> **What is needed**: The lines to copy are those in the records below that hold the word "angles".

* * * * * * * * *

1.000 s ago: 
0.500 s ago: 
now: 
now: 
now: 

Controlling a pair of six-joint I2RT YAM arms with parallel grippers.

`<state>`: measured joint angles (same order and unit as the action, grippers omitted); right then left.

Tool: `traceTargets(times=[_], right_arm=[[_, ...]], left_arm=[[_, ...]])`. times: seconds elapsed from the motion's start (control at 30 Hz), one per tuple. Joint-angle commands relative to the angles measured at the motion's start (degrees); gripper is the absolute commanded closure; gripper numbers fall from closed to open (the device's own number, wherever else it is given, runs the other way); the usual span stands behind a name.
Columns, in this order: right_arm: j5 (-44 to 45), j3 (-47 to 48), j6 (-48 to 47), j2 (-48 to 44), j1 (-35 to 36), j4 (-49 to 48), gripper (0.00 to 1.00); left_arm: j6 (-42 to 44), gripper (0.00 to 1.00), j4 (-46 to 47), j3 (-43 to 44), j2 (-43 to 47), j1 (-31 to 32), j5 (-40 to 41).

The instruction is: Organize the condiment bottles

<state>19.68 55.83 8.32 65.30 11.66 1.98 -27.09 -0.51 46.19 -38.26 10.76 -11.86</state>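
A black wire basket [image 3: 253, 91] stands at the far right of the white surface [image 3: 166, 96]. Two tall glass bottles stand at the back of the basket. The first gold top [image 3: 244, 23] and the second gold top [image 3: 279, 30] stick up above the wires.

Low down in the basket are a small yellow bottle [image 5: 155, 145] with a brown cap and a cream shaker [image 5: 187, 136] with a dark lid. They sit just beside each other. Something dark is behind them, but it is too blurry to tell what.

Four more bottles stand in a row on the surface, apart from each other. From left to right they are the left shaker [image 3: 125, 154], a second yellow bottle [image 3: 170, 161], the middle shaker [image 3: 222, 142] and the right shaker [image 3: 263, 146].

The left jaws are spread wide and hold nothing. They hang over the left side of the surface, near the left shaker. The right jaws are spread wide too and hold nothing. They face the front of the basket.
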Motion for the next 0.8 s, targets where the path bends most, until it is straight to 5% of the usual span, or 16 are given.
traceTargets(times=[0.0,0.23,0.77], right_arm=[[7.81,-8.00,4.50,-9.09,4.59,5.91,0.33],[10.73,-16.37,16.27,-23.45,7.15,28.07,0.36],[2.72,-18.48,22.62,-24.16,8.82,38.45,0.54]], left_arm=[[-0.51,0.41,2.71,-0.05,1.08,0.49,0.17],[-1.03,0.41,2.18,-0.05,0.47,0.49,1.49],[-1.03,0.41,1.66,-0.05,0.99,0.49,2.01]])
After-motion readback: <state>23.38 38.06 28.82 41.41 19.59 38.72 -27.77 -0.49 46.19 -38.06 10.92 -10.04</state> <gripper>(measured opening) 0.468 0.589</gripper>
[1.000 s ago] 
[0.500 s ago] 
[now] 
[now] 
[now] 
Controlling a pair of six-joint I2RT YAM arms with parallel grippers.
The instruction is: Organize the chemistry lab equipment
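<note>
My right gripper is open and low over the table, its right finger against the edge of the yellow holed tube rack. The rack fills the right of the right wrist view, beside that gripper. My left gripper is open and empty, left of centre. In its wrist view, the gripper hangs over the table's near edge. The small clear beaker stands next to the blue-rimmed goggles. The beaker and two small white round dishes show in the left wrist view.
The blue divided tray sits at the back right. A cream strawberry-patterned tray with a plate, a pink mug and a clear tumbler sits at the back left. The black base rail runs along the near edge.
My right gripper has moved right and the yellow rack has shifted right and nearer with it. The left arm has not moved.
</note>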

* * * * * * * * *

> **Result for this exercise**:
`<state>`: measured joint angles (same order and unit as the action, grippers omitted); right then left.
Tool: `traceTargets(times=[_], right_arm=[[_, ...]], left_arm=[[_, ...]])`. times: seconds elapsed from the motion's start (control at 30 Hz), one per tuple. Joint-angle commands relative to the angles measured at the motion's start (degrees); gripper is the absolute commanded closure; gripper numbers fall from closed to open (the device's own number, wherever else it is given, runs the other way); the usual span stands behind a name.

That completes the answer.